Getting product prices from a webpage (Shopify)

This query will extract product prices from a Shopify powered site.

It works by first filtering for elements on the page representing a product listing. This listing elements contains child elements containing the price, product name, product image, and associated product details.

Each listing will be hashed, which will allow for grouping them after further processing.

We then expand the product listing element into all of its child elements (price, name, etc.), filter for the elements we are interested in, then group the elements by their parent (product listing element) hash. Now with some renaming and tabling of our dataset, we get back a dataset of product and price.

Full Query​

open https://www.tentree.ca/collections/mens-shorts --html --hashtml
|| filter "(attributes.class == 'justify-between product-attr-container mt-2 relative')"
|| sequence
|| html innerHTML
|| filter "(_html.nodeName == 'A') or (_html.attributes.class == 'flex' or _html.attributes.class == 'text-discount-price')"
|| excludes _html.innerHTML "line-through"
|| table _html.innerText outerHTMLHash _sequence
|| groupBy outerHTMLHash
|| rename _group.0._html.innerText product
|| rename _group.1._html.innerText price
|| sort _group.0._sequence --order "ascending"
|| addcolumn time $TIMESTAMP.ISO$
|| table product price time

Stage 1: Opening the page​

open https://www.tentree.ca/collections/mens-shorts --html --hashtml

The first stage will open a URL, and set the html and --hashtml flags to include the raw html of each page element in the results, as well as hashes of the html for future grouping.

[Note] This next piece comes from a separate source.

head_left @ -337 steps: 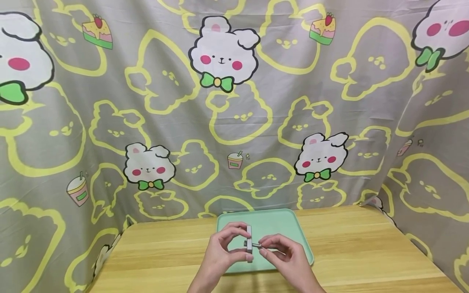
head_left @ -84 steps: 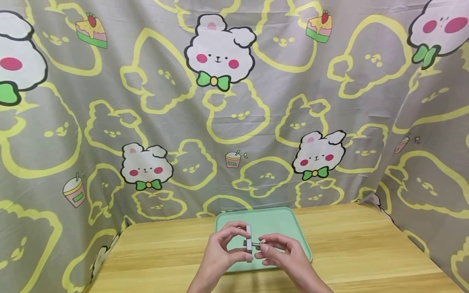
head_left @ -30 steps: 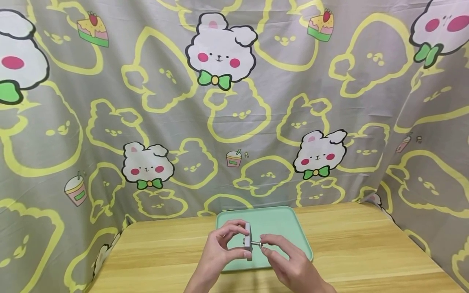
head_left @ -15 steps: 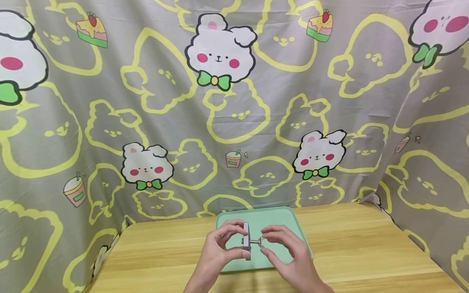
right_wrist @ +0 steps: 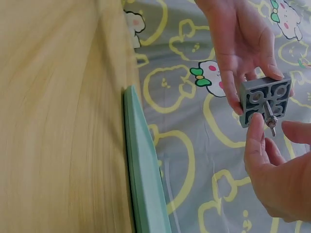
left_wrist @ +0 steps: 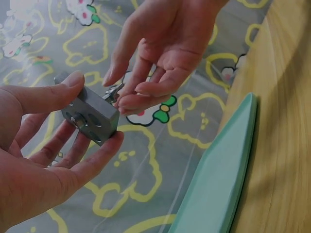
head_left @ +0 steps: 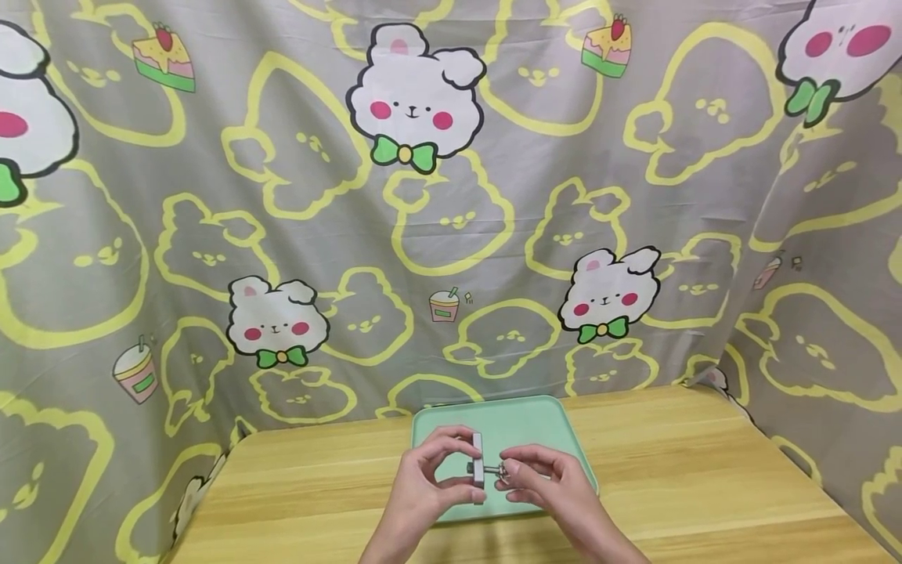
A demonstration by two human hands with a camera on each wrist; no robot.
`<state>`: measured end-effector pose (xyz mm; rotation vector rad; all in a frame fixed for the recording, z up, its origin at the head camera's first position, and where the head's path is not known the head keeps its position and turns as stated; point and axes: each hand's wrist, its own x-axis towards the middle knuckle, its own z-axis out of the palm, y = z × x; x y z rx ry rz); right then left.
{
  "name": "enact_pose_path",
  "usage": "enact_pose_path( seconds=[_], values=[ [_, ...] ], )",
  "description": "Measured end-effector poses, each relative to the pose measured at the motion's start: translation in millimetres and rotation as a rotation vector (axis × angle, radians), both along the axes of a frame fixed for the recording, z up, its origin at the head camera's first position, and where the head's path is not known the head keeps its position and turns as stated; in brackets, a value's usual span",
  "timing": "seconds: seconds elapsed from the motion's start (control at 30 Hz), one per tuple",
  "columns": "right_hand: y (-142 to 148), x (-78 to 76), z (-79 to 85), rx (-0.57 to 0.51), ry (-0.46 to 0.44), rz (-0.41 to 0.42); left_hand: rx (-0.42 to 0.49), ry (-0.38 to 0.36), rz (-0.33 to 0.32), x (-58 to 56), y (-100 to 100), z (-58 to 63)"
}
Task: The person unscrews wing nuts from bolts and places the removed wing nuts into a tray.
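Upright over the tray, a small grey square block [head_left: 478, 462] is gripped at its edges by my left hand [head_left: 423, 478], thumb below and fingers above. A metal bolt [head_left: 491, 470] passes through its middle, its head on the left face. In the right wrist view, holes [right_wrist: 257, 97] show near the block's corners. At the bolt's free end sits what looks like a wing nut [left_wrist: 112, 92]. My right hand [head_left: 553, 482] has thumb and fingers loosely on either side of that nut; the right wrist view shows small gaps, and contact is hard to tell.
Beneath the hands, a mint-green tray [head_left: 543, 415] lies on the wooden table [head_left: 669, 470]. A grey curtain [head_left: 451, 235] with cartoon bears and yellow outlines hangs behind and along both sides.
Earlier, my right fingers pinched the bolt's end. Half a second ago they stood wider apart; now thumb and index have drawn closer around the nut. The left hand keeps holding the block.
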<state>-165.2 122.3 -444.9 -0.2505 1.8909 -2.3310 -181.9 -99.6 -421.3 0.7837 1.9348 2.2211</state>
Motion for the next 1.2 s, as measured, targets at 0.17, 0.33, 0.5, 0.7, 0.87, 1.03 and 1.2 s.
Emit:
enact_pose_path(
  seconds=[0.17,0.33,0.5,0.7,0.87,1.03,1.2],
  values=[
    [0,-0.5,-0.1,-0.017,-0.035,0.021,0.002,-0.005,-0.012,0.5,2,-1.2],
    [2,0.4,0.5,-0.018,-0.049,0.027,-0.006,-0.005,-0.021,1.0,3,-1.8],
    [3,0.8,0.6,-0.007,-0.028,0.042,-0.006,-0.002,-0.029,0.6,3,-2.5],
    [2,-0.1,-0.8,0.056,0.080,0.029,-0.005,0.003,-0.023,0.1,3,-3.0],
    [0,0.1,-2.7,0.099,0.206,0.017,0.006,0.000,-0.018,0.2,0,-1.8],
    [-5,2.4,-5.9,0.171,0.424,-0.041,0.006,-0.019,-0.013,0.1,-2,0.4],
    [-10,1.8,-11.7,0.321,0.737,-0.171,0.007,-0.036,0.000,-0.4,-4,1.7]
  ],
)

Stage 2: Filtering for products​

|| filter "(attributes.class == 'justify-between product-attr-container mt-2 relative')"

The second stage will filter the page data to only include elements matching the filter expression. This filter expression is only including elements on the page that represent the containers of product listings (includes the product image, name, price, etc. that will need to be expanded out - see stage 4).

Stage 3: Adding as sequence number​

|| sequence

The third stage will add a _sequence column to each row containing the row number using the sequence command.

Stage 4: Extracting html from products​

|| html innerHTML

The innerHTML column of this data set contains raw HTML. In the fourth stage, we will use the html command to expand this html element into all its child elements.

Stage 5: Filtering for products and prices​

|| filter "(_html.nodeName == 'A') or (_html.attributes.class == 'text-discount-price')"

The fifth stage will filter the page data to only include elements matching the filter expression. This filter expression will include product links and prices.

Stage 6: Excluding non sale prices​

|| excludes _html.innerHTML "line-through"

The sixth stage will use the excludes command to exclude any row containing the value line-through in the _html.innerHTML column. The data set contains both the regular price and the sale price, so this stage will remove the regular price entry if the item is on sale.

Stage 7: Removing columns​

|| table _html.innerText outerHTMLHash _sequence

The seventh stage will use the table command to include only relevant columns.

Stage 8: Grouping by HTML hash​

|| groupBy outerHTMLHash

The eighth stage will group page elements by the parent hash calculated per element in the first stage of this query (through the --hashtml flag). This stage uses the groupBy command.

Stage 9: Renaming column​

|| rename _group.0._html.innerText product

The ninth stage will rename the _group.0._html.innerText column to product.

Stage 10: Renaming column​

|| rename _group.1._html.innerText price

The tenth stage will rename the _group.1._html.innerText column to price.

Stage 11: Sorting results by page order​

|| sort _group.0._sequence --order "ascending"

The eleventh stage will sort the results according to the previously added _sequence number to preserve the order of elements as they initially appeared on the page.

Stage 12: Adding a timestamp​

|| addcolumn time $TIMESTAMP.ISO$

The twelth stage will add a timestamp column with the current ISO timestamp to each row.

Stage 13: Removing columns​

|| table product price time

The thirteenth stage will use the table command to include only the product, price, and time columns in the final set of results.